I'm pretty sure he's joking, 'cause that's childish talk. Nobody would really buy that, if they stop and think about it. Consider this: If a driver leaves his house with the intention of ubering but hasn't yet turned on the app, then causes an accident, the accident wouldn't have occurred had he not been an Uber driver. Now multiply this risk by x times that he leaves his house to Uber in year, and multiply this by the thousands of Uber drivers who have personal auto policies with a particular company..... Someone's premiums are going up, am I wrong? And if I had to guess, I'd say that everyone's premiums are going up, because of drivers who think like Tim: "There's no reason for your personal insurance not to cover you between trips."

Tim, if you were serious, then even you can see the obvious. From the insurance company's shoes, no, those drivers weren't out on a personal drive around the countryside prior to turning on the app. They are commercial drivers the moment they enter the vehicle because, if not for the intention of making money, they'd still be sitting in the living room. More time on the road equals greater risk that you will be in an accident.

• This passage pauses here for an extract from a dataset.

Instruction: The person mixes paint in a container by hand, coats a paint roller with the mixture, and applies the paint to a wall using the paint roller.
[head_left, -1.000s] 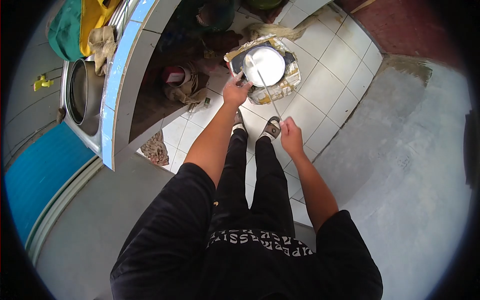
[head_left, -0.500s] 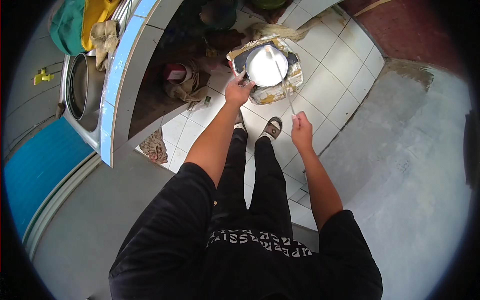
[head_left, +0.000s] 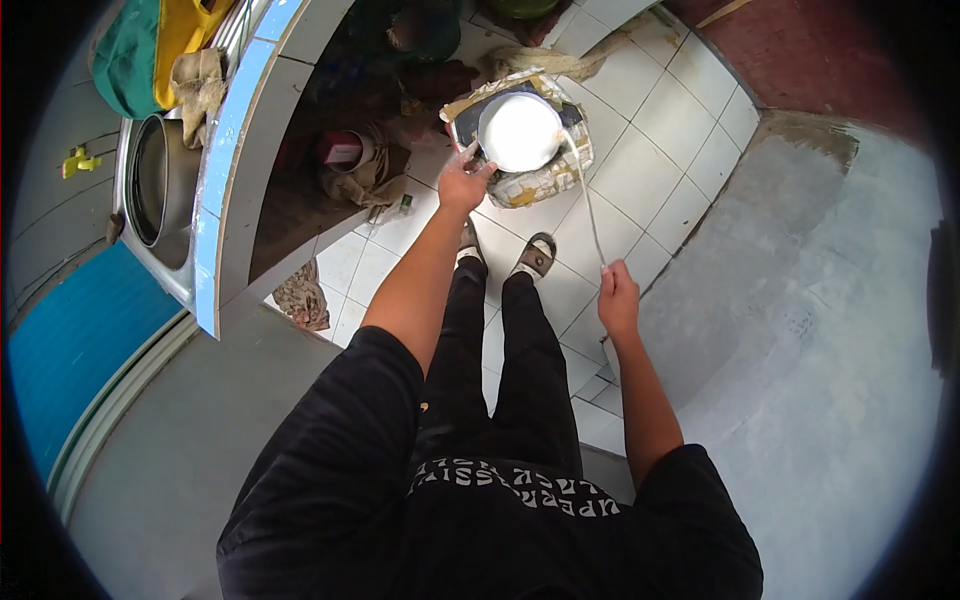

I personally think this Period 0/1/2/3 or whatever is BS and will eventually break down. Just wait til someone with this Geico hybrid coverage gets in a serious accident just after he turns on the app. How do you prove the exact moment the accident occurred? Was the app on or off? Now there are 3 insurance companies denying the claim (Geico, Raiser, and the other driver), 3 investigators, potentially 3 attorneys (4 if the driver has to hire one) and the driver/passengers/bystanders will be caught in the middle.


----------



## Tx rides (Sep 15, 2014)

mauimark said:


> I'm pretty sure he's joking, 'cause that's childish talk. Nobody would really buy that, if they stop and think about it. Consider this: If a driver leaves his house with the intention of ubering but hasn't yet turned on the app, then causes an accident, the accident wouldn't have occurred had he not been an Uber driver. Now multiply this risk by x times that he leaves his house to Uber in year, and multiply this by the thousands of Uber drivers who have personal auto policies with a particular company..... Someone's premiums are going up, am I wrong? And if I had to guess, I'd say that everyone's premiums are going up, because of drivers who think like Tim: "There's no reason for your personal insurance not to cover you between trips."
> 
> Tim, if you were serious, then even you can see the obvious. From the insurance company's shoes, no, those drivers weren't out on a personal drive around the countryside prior to turning on the app. They are commercial drivers the moment they enter the vehicle because, if not for the intention of making money, they'd still be sitting in the living room. More time on the road equals greater risk that you will be in an accident.
> 
> I personally think this Period 0/1/2/3 or whatever is BS and will eventually break down. Just wait til someone with this Geico hybrid coverage gets in a serious accident just after he turns on the app. How do you prove the exact moment the accident occurred? Was the app on or off? Now there are 3 insurance companies denying the claim (Geico, Raiser, and the other driver), 3 investigators, potentially 3 attorneys (4 if the driver has to hire one) and the driver/passengers/bystanders will be caught in the middle.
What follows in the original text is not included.